EXERCISE AIM: Return only the lines from the one that contains "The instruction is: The" through the last line of the records below, exactly as they stand. Pictures are not part of the copy.

[Data items]
**********

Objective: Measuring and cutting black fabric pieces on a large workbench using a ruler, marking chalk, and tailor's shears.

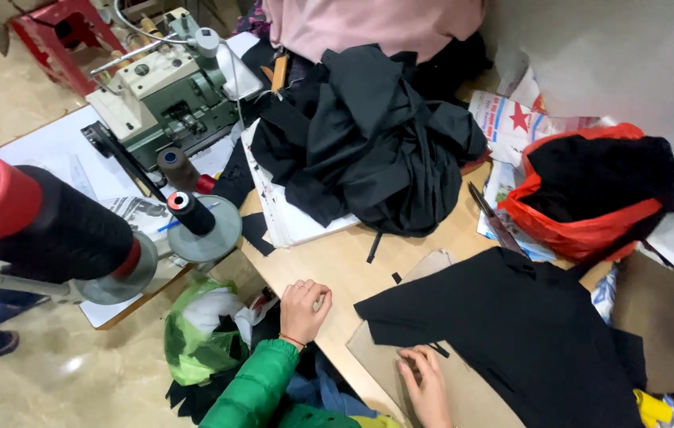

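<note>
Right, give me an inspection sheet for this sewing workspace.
Surface: wooden table, mostly covered.
Job's things: flat black fabric piece lying on a brown cardboard pattern.
Clutter: heap of black cloth, white paper stack, red bag holding black cloth, scissors, newspapers, green bag of scraps beside the table.
Hands: left hand closed, resting on the table edge; right hand flat at the black fabric piece's lower edge.
Cables: nothing seen.
Surroundings: sewing machine, black thread cones, red stool, tiled floor.
</note>
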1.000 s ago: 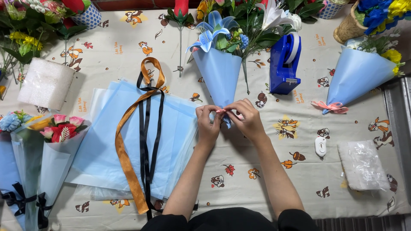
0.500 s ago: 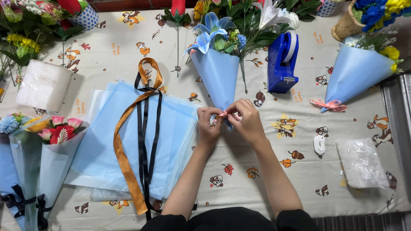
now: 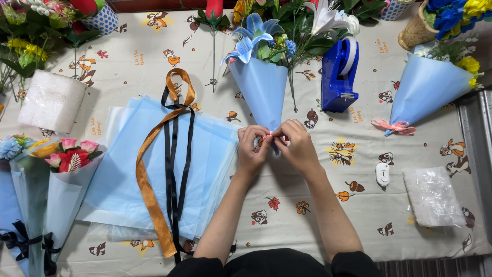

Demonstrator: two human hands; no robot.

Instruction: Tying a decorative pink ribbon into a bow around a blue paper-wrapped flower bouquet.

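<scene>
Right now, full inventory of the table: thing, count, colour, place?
blue-wrapped bouquet: 1, centre, tip between both hands
pink ribbon: 1, at that tip
finished blue bouquet: 1, pink bow, right
pale-wrapped bouquets: at least 2, black bows, left edge
blue wrapping sheets: stack, left of centre
orange ribbon: 1, on the sheets
black ribbon: 1, on the sheets
tape dispenser: 1, blue, top centre
white foam block: 1, left
clear plastic bag: 1, lower right
left hand: at the tip
right hand: at the tip

Blue tape dispenser stands right of bare cloth.
</scene>
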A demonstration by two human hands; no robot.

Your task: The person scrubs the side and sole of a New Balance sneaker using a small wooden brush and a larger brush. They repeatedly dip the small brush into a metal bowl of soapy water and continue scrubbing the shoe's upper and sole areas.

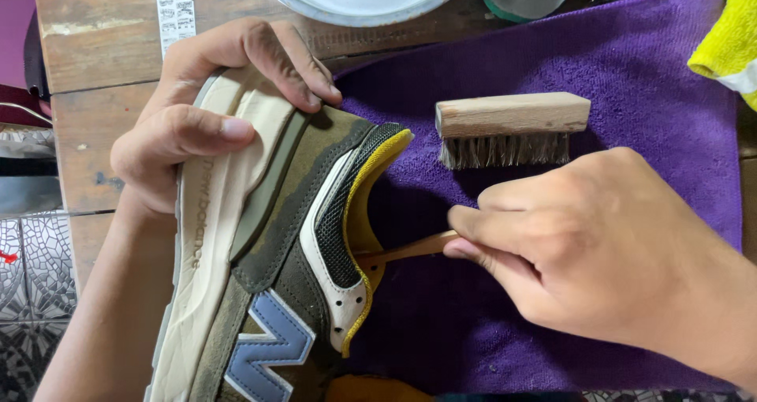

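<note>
The left hand (185, 126) clamps the heel of the shoe (276, 252), which lies on its side. The right hand (599, 244) pinches a thin wooden brush handle (406, 250), its head hidden inside the collar. Short, light strokes suit best, keeping the heel braced against the purple towel (631, 78).
</note>
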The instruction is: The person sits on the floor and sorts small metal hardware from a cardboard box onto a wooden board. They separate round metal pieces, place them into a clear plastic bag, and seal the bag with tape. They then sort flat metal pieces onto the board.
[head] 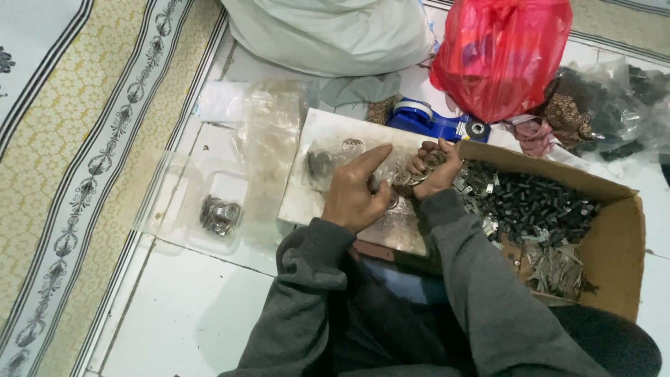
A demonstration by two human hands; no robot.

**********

WRITTEN REPLY:
The instruction is: The person sits on the floor and sorts small metal hardware from a cardboard box onto a wooden board. They separate round metal pieces, place them into a clear plastic bag, and seal the bag with tape. They then sort flat metal pieces onto the board.
[head] 
A demonstration by two human hands; no robot.

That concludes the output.